- _INSTRUCTIONS TO FOLLOW_:
Transcribe exactly the lines that begin the material and continue through the line containing "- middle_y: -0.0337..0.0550". Leave out whatever follows.

- _RECORDS_:
----------------------------------------
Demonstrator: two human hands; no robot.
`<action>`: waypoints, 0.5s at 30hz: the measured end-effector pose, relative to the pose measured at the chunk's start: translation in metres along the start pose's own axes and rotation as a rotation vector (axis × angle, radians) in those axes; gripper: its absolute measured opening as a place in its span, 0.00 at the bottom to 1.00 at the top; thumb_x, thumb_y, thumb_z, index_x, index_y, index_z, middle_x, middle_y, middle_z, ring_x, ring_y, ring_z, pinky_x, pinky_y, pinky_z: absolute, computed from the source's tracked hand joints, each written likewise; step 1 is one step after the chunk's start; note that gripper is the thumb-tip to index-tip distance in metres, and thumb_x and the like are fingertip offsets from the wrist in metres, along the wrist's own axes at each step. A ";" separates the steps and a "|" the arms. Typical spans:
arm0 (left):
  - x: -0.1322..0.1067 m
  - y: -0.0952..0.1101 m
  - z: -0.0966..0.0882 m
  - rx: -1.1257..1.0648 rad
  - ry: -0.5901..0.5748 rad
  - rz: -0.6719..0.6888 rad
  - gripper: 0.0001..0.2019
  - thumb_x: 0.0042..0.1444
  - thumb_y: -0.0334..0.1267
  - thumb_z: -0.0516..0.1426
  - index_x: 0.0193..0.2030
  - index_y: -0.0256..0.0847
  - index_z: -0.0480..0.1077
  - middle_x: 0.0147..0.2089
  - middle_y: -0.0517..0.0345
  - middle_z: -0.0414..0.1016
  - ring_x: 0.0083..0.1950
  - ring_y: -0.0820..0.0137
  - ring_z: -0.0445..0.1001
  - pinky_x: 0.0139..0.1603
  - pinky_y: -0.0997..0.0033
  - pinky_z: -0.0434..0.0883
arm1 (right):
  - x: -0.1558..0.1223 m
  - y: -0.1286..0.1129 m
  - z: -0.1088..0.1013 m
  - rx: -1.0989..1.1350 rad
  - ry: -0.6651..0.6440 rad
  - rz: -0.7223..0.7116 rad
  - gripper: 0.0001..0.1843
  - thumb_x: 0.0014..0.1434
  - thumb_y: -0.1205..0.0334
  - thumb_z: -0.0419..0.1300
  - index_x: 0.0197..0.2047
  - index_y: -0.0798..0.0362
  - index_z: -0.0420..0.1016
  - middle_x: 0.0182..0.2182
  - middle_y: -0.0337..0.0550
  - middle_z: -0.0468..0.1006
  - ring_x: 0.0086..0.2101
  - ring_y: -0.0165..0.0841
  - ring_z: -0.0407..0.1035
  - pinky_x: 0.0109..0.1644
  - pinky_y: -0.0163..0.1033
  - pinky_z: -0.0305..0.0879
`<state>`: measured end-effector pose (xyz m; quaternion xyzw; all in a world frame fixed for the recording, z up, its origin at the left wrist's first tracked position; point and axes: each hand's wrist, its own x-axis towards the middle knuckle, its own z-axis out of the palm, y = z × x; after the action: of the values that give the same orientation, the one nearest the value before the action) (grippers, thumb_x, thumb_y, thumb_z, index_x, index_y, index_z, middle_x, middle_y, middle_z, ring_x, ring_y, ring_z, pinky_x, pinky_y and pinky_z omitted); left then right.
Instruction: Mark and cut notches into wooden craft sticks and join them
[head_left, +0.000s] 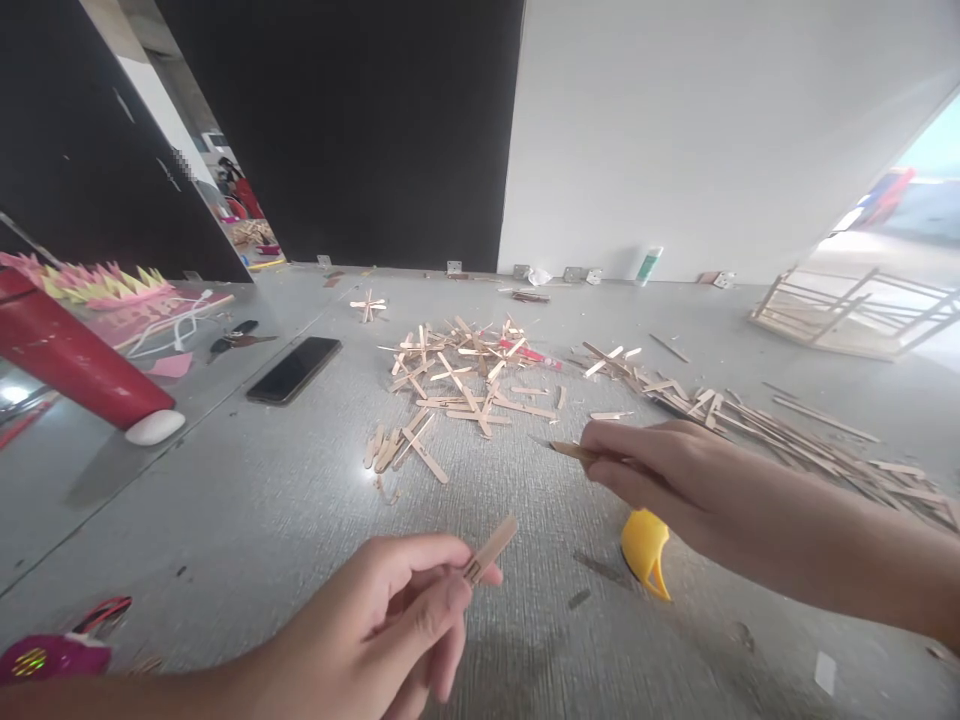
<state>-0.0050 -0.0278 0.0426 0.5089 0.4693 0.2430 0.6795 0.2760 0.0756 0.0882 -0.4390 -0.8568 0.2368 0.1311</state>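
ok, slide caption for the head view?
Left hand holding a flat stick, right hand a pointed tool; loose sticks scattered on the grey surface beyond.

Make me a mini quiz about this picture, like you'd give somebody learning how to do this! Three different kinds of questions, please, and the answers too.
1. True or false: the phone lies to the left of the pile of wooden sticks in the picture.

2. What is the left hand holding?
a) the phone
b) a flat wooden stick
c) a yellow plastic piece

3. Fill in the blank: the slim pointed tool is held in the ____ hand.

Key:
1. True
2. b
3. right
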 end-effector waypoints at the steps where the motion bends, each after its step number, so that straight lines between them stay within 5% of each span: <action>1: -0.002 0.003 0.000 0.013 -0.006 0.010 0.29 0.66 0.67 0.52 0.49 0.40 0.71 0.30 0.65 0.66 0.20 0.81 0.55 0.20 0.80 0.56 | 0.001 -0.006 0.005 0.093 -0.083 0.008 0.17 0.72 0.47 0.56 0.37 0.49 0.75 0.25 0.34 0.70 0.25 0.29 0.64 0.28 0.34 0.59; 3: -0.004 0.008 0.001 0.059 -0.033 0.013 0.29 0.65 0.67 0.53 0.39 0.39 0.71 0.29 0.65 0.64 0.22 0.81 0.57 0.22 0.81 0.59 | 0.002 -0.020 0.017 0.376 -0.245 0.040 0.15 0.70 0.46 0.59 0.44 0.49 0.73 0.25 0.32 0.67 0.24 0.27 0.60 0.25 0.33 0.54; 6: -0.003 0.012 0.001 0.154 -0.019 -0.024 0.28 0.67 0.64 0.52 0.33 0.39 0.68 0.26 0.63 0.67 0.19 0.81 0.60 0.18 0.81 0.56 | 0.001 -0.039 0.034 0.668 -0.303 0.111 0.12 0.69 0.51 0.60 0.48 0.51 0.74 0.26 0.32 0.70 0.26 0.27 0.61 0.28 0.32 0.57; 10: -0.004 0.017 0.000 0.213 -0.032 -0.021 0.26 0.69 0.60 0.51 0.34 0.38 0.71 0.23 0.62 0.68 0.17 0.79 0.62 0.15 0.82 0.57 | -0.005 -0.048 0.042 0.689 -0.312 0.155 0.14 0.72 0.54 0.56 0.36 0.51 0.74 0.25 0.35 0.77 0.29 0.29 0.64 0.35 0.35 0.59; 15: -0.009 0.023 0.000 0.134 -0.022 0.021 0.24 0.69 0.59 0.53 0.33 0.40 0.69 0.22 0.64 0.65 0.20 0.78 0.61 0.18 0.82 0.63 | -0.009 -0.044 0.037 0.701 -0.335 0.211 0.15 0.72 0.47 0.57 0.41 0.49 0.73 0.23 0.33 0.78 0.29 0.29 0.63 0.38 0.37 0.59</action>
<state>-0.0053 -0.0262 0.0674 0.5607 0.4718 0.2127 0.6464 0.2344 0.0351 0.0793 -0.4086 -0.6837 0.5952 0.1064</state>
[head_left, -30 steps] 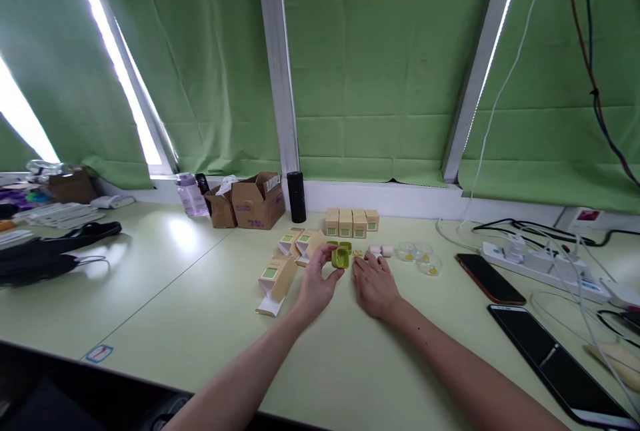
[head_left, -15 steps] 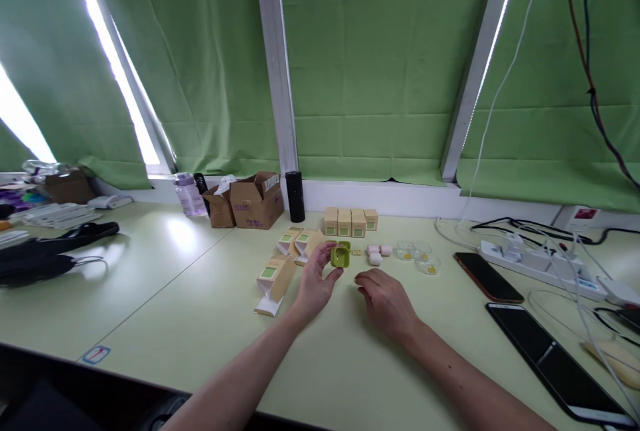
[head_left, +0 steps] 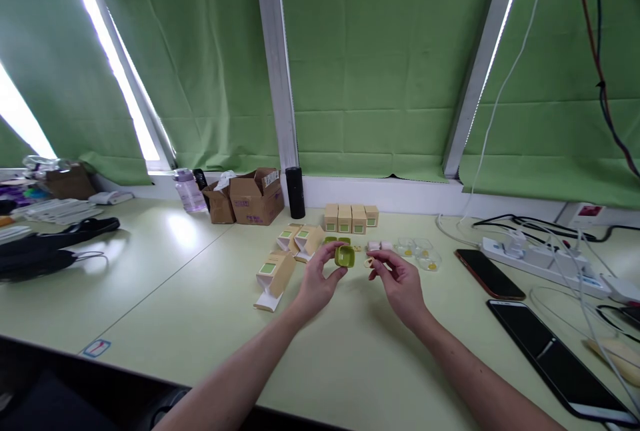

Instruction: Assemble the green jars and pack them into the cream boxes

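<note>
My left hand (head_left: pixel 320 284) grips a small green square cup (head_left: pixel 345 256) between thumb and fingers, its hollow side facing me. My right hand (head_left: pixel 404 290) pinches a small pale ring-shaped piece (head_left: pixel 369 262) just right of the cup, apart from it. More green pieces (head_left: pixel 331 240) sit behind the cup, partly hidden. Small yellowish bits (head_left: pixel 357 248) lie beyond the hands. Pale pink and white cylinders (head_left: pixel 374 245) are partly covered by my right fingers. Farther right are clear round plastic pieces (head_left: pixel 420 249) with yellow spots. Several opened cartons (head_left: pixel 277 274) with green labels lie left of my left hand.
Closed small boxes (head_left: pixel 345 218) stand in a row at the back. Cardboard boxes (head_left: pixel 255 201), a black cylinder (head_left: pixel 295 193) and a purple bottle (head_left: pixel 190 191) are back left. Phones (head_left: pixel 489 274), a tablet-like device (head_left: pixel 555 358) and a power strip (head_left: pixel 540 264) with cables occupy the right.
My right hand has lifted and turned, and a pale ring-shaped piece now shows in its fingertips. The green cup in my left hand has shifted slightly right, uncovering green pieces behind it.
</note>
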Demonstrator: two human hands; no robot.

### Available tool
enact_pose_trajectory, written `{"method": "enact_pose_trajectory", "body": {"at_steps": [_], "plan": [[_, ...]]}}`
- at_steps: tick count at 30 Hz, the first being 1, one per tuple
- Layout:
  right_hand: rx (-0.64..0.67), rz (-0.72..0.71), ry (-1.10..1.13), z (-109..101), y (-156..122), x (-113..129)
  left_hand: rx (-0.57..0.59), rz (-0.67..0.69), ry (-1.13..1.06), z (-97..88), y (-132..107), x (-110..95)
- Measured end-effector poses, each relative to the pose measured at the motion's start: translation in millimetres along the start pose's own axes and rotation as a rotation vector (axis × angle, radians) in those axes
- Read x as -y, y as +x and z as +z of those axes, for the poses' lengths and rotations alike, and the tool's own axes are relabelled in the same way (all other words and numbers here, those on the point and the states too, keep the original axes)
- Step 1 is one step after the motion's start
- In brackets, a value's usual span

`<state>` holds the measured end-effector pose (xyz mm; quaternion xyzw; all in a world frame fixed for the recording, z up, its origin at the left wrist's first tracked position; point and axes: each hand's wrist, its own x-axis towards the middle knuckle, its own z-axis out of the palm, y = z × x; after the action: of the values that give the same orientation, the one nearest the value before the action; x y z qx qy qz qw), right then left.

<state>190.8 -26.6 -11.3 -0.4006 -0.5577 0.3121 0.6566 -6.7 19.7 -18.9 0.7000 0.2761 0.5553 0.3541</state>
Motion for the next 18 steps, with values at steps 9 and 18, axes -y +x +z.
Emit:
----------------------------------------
- _SOLUTION TO THIS TASK_:
Demonstrator: two human hands; no robot.
`<action>`: waypoints, 0.5s at 30hz: the measured end-effector pose, relative to the pose measured at the chunk's start: translation in metres along the start pose's own axes and rotation as a rotation vector (axis × angle, radians) in those axes; gripper: its absolute measured opening as a place in its span, 0.00 at the bottom to 1.00 at the top; thumb_x, thumb_y, thumb_z, index_x, index_y, index_z, middle_x, middle_y, middle_z, ring_x, ring_y, ring_z, pinky_x, pinky_y, pinky_z: absolute, computed from the source's tracked hand joints, each written likewise; step 1 is one step after the chunk's start; note that gripper is the thumb-tip to index-tip distance in metres, and thumb_x and the like are fingertip offsets from the wrist in metres, along the wrist's own axes at each step. A ";" separates the steps and a "|" the arms. Typical spans:
arm0 (left):
  - x: -0.1322..0.1067 m
  - y: -0.0952..0.1101 m
  - z: -0.0966..0.0882 m
  - rx: -1.1257..1.0648 rad
  - ry: -0.5901..0.5748 rad
  - rz: -0.6719..0.6888 rad
  - gripper: 0.0001..0.2019
  - thumb_x: 0.0042..0.1444
  - thumb_y: -0.0334..0.1267
  - thumb_z: -0.0516..0.1426
  - index_x: 0.0193..0.2030
  - index_y: -0.0256..0.0847
  - index_z: -0.0480..0.1077
  - middle_x: 0.0147..0.2089
  - middle_y: -0.0517..0.0345
  - middle_z: -0.0414..0.1016
  - ring_x: 0.0083..0.1950
  - ring_y: -0.0820..0.0137
  - ring_z: -0.0445..0.1001
  - pinky_x: 0.0139..0.1603
  - pinky_y: -0.0997..0.0033
  - pinky_z: -0.0434..0.0883
arm1 (right):
  - x: -0.1558..0.1223 m
  - y: -0.1286..0.1129 m
  - z: -0.1088..0.1013 m
  - rx: -1.0989..1.1350 rad
  - ry: -0.6651..0.6440 rad
  - rz: -0.7223..0.7116 rad
  - gripper: 0.0001..0.1843
  - thumb_x: 0.0014..0.1434
  - thumb_y: -0.1205..0.0334
  - thumb_z: -0.0419..0.1300
  - index_x: 0.0197..0.2047
  - index_y: -0.0798..0.0362
  - index_z: -0.0420..0.1016
  - middle_x: 0.0182..0.2182
  - middle_y: -0.0337..0.0550

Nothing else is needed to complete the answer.